O Brasil está dividido. É uma guerra, em que se mata e se morre por aquilo em que se acredita. A esquerda fala do ódio da direita; a direita teve Bolsonaro esfaqueado. A esquerda fala dos fascistas que desenham suásticas e prometem morte aos homossexuais; a direita reclama das ameaças da CUT, dos fraudadores de urnas, dos que defendem o regime sanguinário de Maduro na Venezuela. Há ódio de ambos os lados, de todas as formas, no coração verde e amarelo que sangra.

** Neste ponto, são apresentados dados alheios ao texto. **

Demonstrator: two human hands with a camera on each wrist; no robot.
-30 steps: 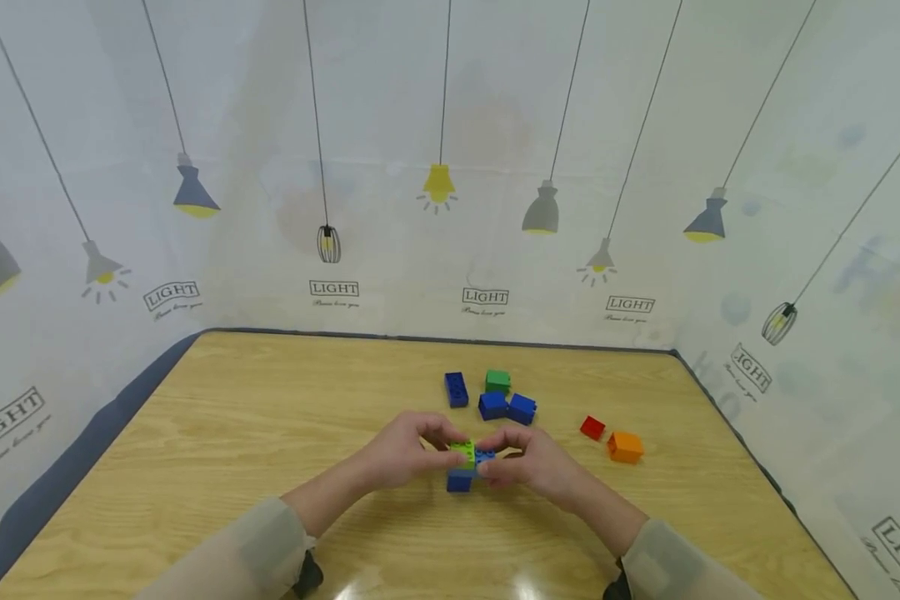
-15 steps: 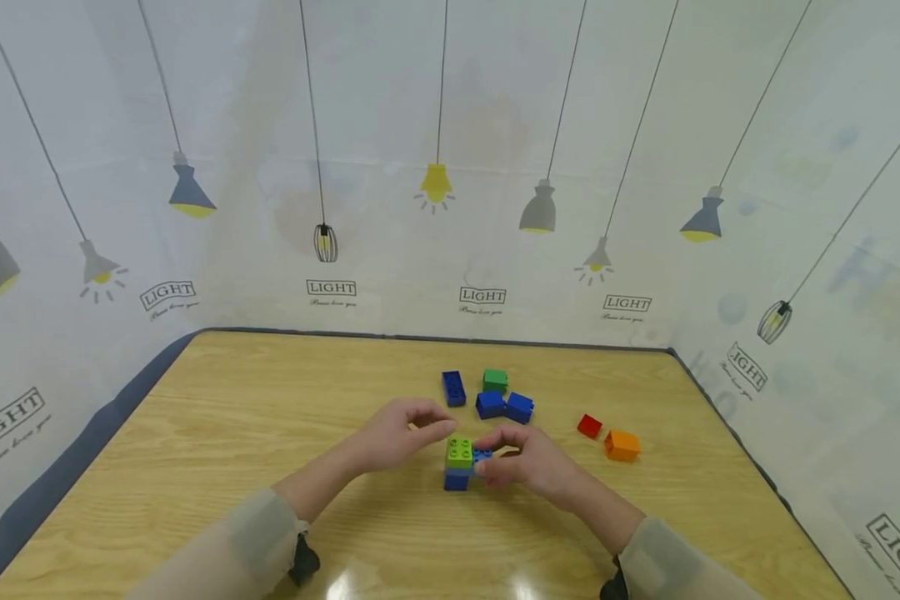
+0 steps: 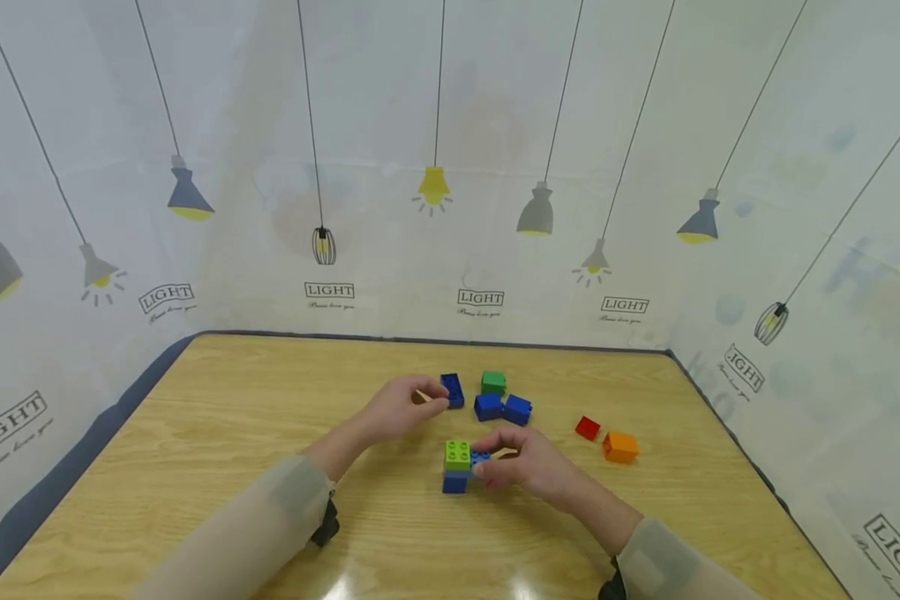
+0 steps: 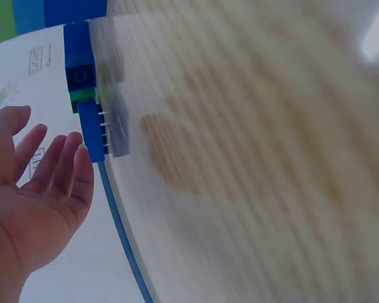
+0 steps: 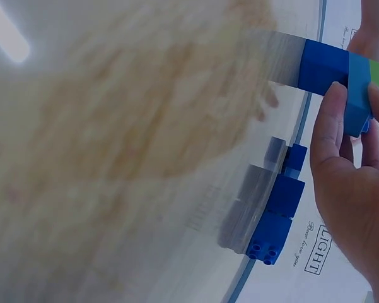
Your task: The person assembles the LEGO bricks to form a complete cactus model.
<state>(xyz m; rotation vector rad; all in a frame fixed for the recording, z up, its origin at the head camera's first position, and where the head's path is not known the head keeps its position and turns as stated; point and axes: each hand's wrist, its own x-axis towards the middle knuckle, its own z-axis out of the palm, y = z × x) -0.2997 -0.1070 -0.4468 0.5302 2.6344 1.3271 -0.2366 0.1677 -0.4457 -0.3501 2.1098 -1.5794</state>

O “homem cordial” que Sérgio Buarque de Holanda descreveu em Raízes do Brasil foi se enfezando. Foi deixando de ser dócil, deixando o samba, a praia, o pagode, o “meu Brasil brasileiro”, o “mulato inzoneiro”, o “bamboleio que faz gingar”. Foi ficando cansado o tal “homem cordial”: cansado do próprio “jeitinho brasileiro” que se refletiu no governo. Cansado de ser explorado, de ser pobre, de ser incompreendido, de ser injustiçado.

Foi ficando cansado o tal “homem cordial”: cansado do próprio “jeitinho brasileiro” que se refletiu no governo

Enquanto isso, o homem não mais tão cordial aprendia a usar a internet para dar voz a seus pensamentos e sentimentos, para encontrar seus semelhantes, para sentir-se mais forte. E também mais agressivo. Descobriu que havia também muita gente cansada, uma nação inteira. Brasileiros cansados de ser gentis, de ser enganados, de ter de ser alegre, e das palmeiras, do carnaval, do sabiá, das aves que aqui gorjeavam, mas já não gorjeiam mais.

O Brasil está cheio de ódio. E não é só por causa da esquerda, da direita, das eleições, do fim do ano que se aproxima, das redes sociais, da pós-modernidade. Mil vezes não. O Brasil está cheio de ódio porque se tornou infeliz e se cansou de ser assim. E pessoas feridas ferem outras pessoas.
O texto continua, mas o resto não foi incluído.